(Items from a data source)
------------------------------------------------------------------------
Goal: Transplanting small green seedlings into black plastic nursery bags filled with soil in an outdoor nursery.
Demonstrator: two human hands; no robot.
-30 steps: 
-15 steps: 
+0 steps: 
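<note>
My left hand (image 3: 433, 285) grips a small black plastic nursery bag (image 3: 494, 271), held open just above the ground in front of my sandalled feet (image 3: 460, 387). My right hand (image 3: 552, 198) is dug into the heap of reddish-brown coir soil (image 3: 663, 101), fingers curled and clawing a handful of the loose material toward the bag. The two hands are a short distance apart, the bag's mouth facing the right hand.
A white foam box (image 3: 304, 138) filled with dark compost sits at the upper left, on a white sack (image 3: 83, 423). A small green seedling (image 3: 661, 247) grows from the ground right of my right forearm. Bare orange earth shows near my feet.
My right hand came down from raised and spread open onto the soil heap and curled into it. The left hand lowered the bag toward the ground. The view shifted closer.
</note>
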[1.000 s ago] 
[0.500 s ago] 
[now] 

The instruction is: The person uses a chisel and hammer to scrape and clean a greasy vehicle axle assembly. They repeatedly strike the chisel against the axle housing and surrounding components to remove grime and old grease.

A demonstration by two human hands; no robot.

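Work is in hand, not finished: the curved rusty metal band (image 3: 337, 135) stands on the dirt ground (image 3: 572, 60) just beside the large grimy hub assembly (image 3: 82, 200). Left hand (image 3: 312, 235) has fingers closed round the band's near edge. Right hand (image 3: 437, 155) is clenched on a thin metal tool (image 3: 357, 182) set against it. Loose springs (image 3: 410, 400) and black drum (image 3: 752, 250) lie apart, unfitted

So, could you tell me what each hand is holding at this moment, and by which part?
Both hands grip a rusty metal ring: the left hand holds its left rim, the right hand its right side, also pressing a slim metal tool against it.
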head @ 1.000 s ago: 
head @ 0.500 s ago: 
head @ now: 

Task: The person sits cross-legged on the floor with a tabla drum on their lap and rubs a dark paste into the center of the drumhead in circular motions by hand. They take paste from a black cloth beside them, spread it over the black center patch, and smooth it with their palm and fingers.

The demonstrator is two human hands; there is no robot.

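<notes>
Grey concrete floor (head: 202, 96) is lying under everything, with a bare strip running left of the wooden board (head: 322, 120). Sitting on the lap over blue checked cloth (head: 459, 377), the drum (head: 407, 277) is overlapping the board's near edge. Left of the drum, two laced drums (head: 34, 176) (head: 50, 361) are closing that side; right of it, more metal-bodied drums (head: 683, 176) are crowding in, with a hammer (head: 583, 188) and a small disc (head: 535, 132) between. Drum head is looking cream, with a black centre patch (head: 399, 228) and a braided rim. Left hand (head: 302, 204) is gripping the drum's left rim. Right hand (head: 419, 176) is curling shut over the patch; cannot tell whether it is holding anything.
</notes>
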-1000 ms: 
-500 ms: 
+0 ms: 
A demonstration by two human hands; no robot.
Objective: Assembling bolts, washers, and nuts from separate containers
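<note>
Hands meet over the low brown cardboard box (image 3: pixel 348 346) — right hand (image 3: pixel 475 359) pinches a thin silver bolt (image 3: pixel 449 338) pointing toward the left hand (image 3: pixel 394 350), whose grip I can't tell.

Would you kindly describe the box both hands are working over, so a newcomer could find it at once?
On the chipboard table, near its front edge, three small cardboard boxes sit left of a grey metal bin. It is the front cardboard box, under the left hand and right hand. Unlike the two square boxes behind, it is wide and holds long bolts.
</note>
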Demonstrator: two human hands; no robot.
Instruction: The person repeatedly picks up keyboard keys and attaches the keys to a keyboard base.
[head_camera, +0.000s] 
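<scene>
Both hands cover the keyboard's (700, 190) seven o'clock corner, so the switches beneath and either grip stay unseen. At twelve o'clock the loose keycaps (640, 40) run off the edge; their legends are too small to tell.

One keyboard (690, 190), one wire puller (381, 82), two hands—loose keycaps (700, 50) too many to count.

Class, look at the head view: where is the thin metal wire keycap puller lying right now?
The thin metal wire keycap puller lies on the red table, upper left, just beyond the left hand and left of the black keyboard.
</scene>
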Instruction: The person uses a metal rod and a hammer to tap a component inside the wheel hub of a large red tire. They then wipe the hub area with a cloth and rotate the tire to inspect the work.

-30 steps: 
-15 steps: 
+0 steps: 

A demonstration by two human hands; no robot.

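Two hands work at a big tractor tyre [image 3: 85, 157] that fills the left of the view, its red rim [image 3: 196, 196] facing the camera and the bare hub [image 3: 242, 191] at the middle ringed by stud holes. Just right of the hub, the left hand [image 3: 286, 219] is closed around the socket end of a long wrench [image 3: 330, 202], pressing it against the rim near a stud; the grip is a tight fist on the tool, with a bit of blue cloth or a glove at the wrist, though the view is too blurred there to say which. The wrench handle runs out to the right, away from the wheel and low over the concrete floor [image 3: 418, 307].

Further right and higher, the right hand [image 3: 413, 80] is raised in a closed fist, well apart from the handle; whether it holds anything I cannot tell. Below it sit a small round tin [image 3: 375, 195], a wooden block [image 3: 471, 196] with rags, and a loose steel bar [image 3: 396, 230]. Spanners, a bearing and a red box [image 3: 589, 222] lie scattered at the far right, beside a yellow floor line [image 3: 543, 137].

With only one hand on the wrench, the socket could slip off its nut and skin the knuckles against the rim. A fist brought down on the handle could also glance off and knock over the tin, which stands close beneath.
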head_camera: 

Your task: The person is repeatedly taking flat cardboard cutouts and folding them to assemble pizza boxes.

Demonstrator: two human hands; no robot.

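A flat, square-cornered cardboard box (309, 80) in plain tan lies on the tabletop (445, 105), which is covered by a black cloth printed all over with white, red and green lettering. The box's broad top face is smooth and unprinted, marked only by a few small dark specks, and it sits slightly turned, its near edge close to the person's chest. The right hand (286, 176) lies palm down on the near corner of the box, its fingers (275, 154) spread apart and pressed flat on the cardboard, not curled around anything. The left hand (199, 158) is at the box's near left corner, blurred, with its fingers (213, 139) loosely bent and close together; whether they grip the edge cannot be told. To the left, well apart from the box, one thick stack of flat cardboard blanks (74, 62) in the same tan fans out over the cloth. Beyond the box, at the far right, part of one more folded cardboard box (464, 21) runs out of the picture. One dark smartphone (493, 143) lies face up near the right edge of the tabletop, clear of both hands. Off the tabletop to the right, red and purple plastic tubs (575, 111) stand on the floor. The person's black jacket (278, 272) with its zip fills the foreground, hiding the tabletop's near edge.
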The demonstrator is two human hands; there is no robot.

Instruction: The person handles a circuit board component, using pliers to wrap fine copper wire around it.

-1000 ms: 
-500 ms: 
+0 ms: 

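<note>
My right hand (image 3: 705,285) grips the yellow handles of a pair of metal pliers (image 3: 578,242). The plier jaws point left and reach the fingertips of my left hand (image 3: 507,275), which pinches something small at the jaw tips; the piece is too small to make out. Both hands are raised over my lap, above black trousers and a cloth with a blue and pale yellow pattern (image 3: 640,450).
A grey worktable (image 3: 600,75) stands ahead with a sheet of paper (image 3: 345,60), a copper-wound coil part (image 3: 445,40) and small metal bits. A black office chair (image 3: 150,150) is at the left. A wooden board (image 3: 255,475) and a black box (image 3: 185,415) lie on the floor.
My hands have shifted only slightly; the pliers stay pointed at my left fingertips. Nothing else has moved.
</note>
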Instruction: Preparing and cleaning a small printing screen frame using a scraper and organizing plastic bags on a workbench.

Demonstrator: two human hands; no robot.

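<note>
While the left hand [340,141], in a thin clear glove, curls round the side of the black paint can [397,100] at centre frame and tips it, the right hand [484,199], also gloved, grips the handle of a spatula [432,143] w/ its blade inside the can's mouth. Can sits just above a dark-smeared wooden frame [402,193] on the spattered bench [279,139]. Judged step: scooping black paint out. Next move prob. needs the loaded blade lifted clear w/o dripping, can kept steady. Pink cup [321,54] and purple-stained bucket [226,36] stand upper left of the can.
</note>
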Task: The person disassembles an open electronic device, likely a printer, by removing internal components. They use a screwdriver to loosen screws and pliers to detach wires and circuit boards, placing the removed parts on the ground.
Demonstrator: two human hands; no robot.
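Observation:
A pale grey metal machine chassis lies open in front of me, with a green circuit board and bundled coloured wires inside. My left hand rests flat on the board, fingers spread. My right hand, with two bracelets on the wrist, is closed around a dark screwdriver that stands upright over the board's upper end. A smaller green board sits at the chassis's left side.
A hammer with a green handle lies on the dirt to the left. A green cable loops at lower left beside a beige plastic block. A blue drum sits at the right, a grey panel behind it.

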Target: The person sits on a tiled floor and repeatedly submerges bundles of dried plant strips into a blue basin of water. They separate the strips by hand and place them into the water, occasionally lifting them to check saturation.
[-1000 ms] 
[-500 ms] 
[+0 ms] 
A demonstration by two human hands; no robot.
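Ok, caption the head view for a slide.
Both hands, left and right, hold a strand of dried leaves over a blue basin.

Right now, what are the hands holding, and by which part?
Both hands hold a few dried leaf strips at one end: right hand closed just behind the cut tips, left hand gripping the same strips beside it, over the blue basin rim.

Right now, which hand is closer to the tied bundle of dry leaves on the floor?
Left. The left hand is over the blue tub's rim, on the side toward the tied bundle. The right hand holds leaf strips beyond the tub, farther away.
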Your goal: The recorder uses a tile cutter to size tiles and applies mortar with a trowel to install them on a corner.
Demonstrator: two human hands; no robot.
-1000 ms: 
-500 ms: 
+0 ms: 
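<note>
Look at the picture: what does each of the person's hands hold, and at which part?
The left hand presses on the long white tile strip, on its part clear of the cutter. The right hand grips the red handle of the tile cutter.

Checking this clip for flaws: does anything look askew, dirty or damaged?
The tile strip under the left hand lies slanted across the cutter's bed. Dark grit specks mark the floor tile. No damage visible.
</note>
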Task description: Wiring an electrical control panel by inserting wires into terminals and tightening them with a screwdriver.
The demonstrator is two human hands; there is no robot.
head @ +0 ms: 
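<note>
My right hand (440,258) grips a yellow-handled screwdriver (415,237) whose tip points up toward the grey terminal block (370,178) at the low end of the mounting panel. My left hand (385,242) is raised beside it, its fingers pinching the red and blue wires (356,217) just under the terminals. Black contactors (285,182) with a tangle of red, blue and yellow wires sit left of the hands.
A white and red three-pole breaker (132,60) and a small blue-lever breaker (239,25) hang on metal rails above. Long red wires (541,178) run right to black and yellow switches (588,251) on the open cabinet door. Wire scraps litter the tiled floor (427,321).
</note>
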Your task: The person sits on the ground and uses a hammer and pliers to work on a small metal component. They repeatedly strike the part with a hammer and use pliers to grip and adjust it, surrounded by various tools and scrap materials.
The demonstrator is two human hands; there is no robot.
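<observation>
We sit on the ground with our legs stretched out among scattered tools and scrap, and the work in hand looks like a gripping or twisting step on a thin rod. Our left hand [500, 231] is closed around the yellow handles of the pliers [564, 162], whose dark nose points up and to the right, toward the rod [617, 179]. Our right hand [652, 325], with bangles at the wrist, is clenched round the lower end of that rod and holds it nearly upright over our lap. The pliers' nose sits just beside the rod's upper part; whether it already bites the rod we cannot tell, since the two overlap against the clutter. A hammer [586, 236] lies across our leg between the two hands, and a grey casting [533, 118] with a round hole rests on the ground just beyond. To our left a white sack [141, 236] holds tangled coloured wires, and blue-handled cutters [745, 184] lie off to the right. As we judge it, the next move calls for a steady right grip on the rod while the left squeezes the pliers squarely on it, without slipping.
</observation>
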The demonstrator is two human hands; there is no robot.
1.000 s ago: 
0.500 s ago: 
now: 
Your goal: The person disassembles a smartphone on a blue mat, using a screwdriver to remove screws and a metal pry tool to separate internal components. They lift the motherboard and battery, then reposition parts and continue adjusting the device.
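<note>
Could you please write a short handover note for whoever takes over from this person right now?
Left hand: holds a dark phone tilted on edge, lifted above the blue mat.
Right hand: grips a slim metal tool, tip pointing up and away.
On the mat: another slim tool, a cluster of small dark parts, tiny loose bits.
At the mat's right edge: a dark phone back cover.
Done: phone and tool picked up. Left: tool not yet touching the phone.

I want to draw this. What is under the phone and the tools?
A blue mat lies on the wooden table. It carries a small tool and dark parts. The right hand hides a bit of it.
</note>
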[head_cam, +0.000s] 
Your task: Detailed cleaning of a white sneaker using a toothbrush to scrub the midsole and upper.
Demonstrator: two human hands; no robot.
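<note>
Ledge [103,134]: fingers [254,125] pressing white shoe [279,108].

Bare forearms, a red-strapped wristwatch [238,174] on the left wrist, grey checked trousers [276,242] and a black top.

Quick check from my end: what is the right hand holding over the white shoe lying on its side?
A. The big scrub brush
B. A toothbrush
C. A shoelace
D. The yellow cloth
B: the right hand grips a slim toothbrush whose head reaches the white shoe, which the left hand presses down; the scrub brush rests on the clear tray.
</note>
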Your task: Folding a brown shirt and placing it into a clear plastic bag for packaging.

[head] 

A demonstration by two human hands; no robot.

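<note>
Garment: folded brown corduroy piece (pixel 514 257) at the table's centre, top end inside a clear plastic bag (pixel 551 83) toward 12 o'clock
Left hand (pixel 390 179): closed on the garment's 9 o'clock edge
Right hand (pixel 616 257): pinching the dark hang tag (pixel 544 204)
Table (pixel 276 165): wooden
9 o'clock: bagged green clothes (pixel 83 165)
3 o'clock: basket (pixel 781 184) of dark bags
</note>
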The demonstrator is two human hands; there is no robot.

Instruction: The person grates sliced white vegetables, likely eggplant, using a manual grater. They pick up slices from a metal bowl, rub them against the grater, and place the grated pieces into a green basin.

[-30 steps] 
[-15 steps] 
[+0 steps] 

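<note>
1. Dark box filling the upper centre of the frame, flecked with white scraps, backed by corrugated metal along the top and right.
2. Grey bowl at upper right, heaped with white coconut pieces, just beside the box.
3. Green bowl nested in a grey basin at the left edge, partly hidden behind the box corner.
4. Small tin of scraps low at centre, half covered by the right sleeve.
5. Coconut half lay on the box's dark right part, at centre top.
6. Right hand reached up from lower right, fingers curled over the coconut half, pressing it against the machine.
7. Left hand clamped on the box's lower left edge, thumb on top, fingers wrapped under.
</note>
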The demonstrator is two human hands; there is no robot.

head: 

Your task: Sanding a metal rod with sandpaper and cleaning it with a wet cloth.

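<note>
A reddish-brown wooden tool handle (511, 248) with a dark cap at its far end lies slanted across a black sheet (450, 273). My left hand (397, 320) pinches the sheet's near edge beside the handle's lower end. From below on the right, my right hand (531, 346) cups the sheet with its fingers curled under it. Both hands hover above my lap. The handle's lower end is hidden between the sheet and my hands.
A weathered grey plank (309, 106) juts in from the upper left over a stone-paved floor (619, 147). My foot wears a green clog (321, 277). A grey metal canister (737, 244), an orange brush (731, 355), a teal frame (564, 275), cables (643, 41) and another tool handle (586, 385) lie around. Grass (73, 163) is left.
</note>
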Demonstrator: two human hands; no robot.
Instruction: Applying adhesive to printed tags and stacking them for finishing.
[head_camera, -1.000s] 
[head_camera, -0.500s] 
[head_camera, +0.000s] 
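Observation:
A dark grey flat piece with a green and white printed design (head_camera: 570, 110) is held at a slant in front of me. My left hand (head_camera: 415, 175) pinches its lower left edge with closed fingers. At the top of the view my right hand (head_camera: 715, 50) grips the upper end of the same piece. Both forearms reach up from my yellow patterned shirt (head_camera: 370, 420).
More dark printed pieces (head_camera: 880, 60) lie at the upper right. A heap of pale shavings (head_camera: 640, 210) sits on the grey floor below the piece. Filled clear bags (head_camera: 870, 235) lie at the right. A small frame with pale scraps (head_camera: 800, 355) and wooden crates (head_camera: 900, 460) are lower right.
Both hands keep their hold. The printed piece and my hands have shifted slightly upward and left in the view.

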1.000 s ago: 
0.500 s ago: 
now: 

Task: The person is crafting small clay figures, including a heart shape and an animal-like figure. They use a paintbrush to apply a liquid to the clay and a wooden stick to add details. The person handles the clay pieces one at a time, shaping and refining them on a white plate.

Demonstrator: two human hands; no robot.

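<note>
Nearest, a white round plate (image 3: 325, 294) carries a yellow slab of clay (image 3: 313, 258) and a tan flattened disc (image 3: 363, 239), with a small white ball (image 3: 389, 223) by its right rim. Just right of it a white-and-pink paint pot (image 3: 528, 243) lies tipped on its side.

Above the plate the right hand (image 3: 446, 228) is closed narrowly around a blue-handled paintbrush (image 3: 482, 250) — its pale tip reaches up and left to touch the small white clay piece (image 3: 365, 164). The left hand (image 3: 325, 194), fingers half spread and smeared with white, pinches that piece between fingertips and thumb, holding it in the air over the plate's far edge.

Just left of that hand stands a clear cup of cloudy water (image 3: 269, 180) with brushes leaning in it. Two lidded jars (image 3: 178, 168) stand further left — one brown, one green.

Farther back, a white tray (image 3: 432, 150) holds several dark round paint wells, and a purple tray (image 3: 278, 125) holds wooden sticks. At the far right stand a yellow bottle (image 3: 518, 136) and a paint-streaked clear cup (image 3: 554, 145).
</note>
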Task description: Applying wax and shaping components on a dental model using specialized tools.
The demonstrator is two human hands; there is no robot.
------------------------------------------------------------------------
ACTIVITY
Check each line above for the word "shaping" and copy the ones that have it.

EXERCISE SOLUTION
Task: The person is crafting small clay figures, including a heart shape and an animal-like figure. They use a paintbrush to apply a liquid to the clay and a wooden stick to add details. The person handles the clay pieces one at a time, shaping and refining them on a white plate.
Task description: Applying wax and shaping components on a dental model using specialized tools.

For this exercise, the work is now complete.